Brief ▸ Within the listing below, the lines to output run from the one containing "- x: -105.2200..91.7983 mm" through the one containing "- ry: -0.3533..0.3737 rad"; copy them exactly and nothing else.

(Record excerpts)

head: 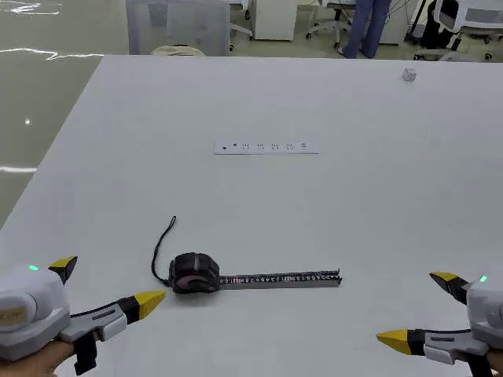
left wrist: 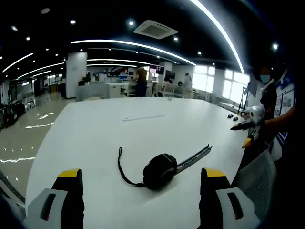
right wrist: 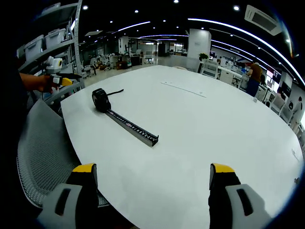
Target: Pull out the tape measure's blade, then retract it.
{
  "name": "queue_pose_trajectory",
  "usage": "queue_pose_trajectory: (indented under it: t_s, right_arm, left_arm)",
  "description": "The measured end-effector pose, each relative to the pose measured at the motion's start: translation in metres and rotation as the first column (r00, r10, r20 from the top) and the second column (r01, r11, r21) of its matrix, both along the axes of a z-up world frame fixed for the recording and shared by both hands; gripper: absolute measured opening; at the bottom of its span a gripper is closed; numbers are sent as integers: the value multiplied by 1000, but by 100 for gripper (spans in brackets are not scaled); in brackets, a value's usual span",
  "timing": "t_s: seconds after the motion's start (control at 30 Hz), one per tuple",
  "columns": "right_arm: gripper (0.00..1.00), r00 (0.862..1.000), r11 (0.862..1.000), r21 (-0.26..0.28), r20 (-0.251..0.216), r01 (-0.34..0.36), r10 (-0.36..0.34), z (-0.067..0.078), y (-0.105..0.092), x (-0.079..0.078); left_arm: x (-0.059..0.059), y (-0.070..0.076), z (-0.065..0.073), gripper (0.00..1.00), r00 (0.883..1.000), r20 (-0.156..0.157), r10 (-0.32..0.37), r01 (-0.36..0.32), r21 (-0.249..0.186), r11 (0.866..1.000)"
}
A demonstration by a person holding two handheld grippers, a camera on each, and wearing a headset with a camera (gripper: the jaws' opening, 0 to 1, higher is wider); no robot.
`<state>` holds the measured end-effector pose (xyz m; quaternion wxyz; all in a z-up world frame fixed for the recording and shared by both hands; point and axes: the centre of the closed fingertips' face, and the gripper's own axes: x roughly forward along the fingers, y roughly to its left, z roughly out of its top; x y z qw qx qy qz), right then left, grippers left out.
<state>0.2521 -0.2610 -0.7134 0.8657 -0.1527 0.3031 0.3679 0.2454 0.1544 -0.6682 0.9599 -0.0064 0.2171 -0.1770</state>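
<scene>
A black tape measure [head: 194, 272] lies on the white table [head: 259, 102], its blade [head: 280, 279] drawn out flat to the right and a black wrist strap [head: 162, 247] curling off its left side. My left gripper [head: 108, 283] is open at the near left edge, a short way from the case and touching nothing. My right gripper [head: 418, 308] is open at the near right, well past the blade's hook end [head: 338, 275]. The left gripper view has the case [left wrist: 160, 171] between open yellow tips. The right gripper view has the blade [right wrist: 132, 127] ahead to the left.
A white power strip [head: 266, 147] lies flat mid-table beyond the tape measure. A small white object [head: 409, 75] sits at the far right. Office chairs and a standing person [head: 368, 27] are beyond the far edge. A grey mesh chair [right wrist: 43, 157] is near me.
</scene>
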Motion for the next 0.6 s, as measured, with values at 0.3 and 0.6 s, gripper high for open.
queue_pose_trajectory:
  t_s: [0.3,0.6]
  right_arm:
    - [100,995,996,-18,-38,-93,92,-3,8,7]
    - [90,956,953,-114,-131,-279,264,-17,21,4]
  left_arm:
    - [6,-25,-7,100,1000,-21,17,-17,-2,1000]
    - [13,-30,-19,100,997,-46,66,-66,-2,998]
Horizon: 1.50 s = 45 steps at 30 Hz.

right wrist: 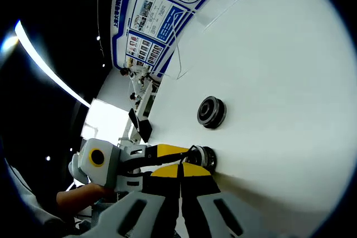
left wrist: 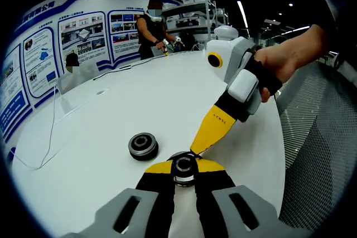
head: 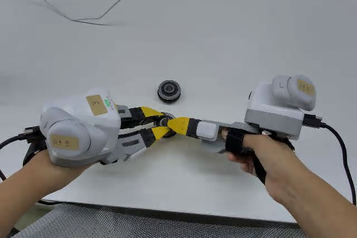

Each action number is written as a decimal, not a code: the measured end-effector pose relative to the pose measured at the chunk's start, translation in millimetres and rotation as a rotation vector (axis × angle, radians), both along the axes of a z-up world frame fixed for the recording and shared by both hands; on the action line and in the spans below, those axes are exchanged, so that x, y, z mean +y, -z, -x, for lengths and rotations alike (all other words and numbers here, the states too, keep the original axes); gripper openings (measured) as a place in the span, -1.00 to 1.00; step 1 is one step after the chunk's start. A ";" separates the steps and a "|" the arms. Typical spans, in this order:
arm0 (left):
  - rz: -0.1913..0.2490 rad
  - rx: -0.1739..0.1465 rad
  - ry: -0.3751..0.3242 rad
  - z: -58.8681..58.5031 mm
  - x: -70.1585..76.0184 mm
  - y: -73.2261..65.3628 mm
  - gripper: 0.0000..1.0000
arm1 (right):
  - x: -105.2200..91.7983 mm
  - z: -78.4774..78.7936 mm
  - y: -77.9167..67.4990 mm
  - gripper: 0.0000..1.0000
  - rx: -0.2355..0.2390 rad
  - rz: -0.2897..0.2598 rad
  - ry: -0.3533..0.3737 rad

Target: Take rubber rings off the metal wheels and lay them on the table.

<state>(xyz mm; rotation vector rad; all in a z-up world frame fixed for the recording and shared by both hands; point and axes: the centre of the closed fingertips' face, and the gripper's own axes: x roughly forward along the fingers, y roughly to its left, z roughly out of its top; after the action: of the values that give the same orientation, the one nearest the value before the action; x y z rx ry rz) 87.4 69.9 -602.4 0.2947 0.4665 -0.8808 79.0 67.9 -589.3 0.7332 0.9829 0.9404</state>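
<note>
Left gripper [head: 160, 122], a smooth white plastic shell with black jaws capped in yellow, is held closed on a small round metal wheel [left wrist: 184, 169], which is clamped from both sides. A matte white table [head: 223, 37] is spread beneath that wheel. Right gripper [head: 178, 125] is built the same way. Its yellow tips are pressed together into one flat wedge and laid against the rim of the clamped wheel, though whether any rubber is pinched between them cannot be told. A second wheel [head: 169, 91], disc-shaped with a bright hub and a dark rubber ring [left wrist: 143, 156] round its edge, is laid flat just beyond the clamped wheel. Tan paper stickers [head: 96, 105] bearing handwriting are stuck on the shells, and a short black word is printed on a yellow tip, but neither can be read. Blue-and-white posters [left wrist: 83, 29] are hung far behind the clamped wheel, their text too small to make out.
</note>
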 end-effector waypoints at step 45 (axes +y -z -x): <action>0.023 -0.010 -0.093 -6.8 13.7 -39.0 -0.64 | 6.9 -10.8 -6.9 -0.98 0.041 -0.032 0.089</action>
<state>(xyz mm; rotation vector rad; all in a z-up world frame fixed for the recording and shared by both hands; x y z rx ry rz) 94.2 83.7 -563.5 0.2547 0.4569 -0.7934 89.7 74.8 -582.4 0.8198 0.9656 0.8685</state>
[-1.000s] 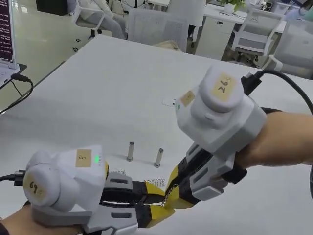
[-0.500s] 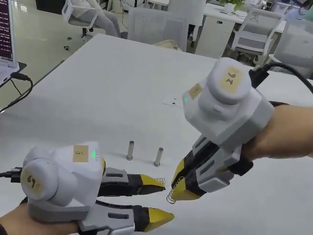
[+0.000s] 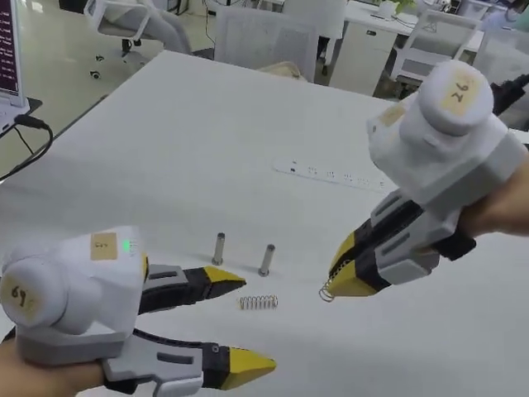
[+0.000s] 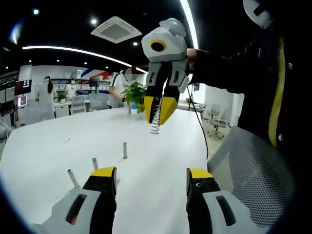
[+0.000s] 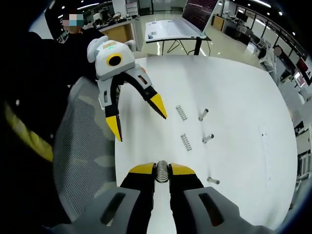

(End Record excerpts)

Finished task ▸
  - x: -105.2200..91.7983 mm
  - z: -78.4774..78.7936 mm
  - y: -77.9167..67.4990 mm
  - gripper: 0.0000..1.0000
  - rx: -0.2355..0.2390 rad
  - rz: -0.2897..0.2598 rad
  - ry: -0.3533..0.3737 rad

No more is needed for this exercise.